One of the things I’m doing more often today is looking at older comps in the immediate neighborhood. I find myself scouring 2021 onward especially. The truth is there are portions of 2021 and 2022 where prices are exactly the same as today too, so if I use an older comp, I don’t always need to adjust for the way the market has changed. But backing up, I can look at older stuff for the sake of research, but this doesn’t mean I’ll use a super old comp in a report. In short, it’s not enough today to go back 90-180 days because there just aren’t enough data points in so many cases…

WATCH THE MEDIAN TREND

The median price for the region doesn’t translate rigidly to neighborhoods, so be careful about saying stuff like, “The median is up 3% this year, so neighborhood prices are up 3%.” Maybe. Maybe not. Look to the comps most of all. In my experience, some people get really upset when I share median trends because the sentiment is the median isn’t a perfect metric (true)…

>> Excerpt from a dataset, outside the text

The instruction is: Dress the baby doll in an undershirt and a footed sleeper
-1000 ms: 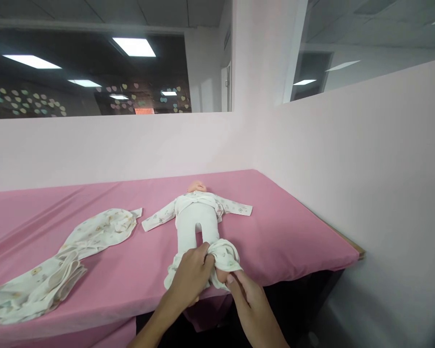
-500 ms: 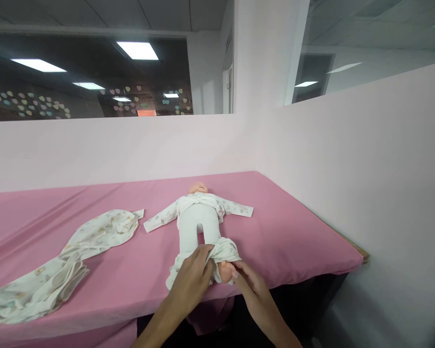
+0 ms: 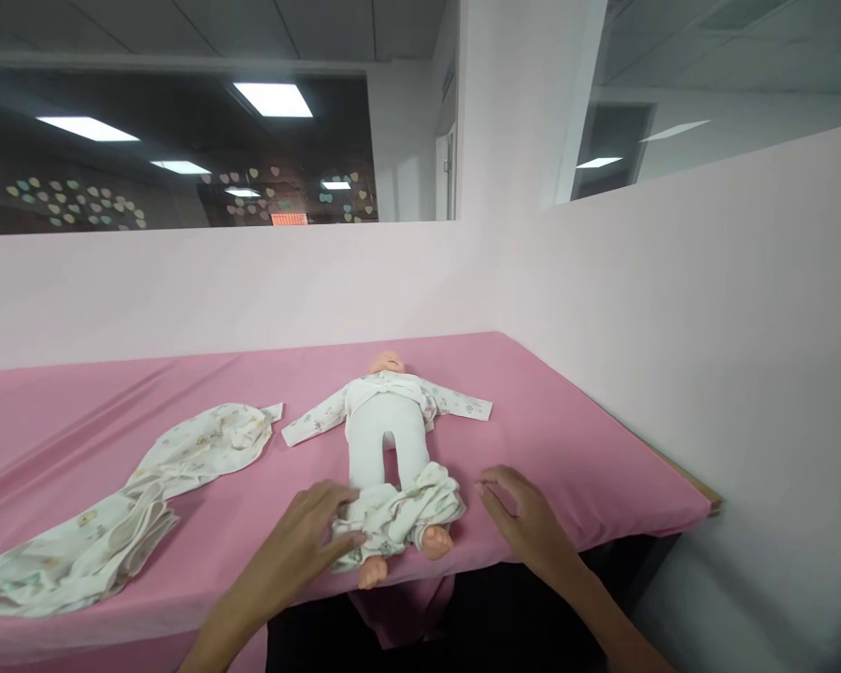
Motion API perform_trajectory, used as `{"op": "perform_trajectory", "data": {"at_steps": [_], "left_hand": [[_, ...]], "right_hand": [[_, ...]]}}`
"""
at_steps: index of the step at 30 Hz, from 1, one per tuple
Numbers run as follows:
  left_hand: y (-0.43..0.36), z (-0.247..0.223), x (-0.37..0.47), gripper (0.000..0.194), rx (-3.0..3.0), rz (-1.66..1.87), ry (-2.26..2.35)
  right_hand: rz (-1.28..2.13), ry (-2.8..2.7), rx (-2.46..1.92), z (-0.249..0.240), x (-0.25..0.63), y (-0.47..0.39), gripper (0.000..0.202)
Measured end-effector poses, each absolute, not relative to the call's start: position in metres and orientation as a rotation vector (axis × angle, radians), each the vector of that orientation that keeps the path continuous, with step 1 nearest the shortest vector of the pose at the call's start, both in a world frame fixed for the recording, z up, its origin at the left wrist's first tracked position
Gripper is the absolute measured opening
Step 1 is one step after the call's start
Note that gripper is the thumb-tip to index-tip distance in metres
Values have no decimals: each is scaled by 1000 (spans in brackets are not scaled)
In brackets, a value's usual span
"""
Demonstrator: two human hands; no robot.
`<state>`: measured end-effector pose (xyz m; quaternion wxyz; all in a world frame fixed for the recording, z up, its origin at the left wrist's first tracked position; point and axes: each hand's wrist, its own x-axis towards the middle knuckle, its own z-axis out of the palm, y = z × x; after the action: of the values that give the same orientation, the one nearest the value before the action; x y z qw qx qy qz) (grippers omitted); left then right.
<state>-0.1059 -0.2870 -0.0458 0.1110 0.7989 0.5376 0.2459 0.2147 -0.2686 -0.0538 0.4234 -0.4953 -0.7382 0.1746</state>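
Observation:
A baby doll [image 3: 385,430] lies on its back with its feet toward me, in a patterned white top and white leggings. Patterned white pants [image 3: 399,514] are bunched around its lower legs, and both bare feet stick out of the cuffs. At the left side of the bunched cloth is my left hand [image 3: 305,537], thumb and fingers apart, the tips at the fabric's edge. My right hand [image 3: 529,523] hovers to the right of the pants, away from them, fingers curved and apart with nothing held.
A pink cloth [image 3: 567,449] covers the table, whose front edge runs just below the doll's feet. To the left lies a crumpled patterned white garment [image 3: 140,505]. White walls [image 3: 729,355] with windows stand behind and at right.
Both hands have let go of the pants around the doll's right-hand foot and moved apart, left and right. Both feet now show, and the pants lie bunched across both lower legs.

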Motion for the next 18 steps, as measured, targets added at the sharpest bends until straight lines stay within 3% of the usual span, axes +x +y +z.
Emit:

EXPAND TO OTHER NEIGHBORHOODS:

Looking up other nearby neighborhoods is something I’ve done much more of lately since sales volume has plummeted. The ideal is to compare areas with similar prices, but even if the price point is a bit different, it can be valuable to see what is happening in a different nearby neighborhood. I may or may not use comps from a different neighborhood. I’m just trying to understand what the market is doing…

To read more and see the graphs with excellent illustrations, Click Here

My comments: Very good tips from Ryan. Market conditions is the easiest adjustment to make. This is my first choice for any unusual homes without current data in any market. I quit making dollar adjustments on form appraisals many years ago, but I always do market conditions adjustments when needed. I appraise a lot of 2-4 units and regularly go to other neighborhoods for comps.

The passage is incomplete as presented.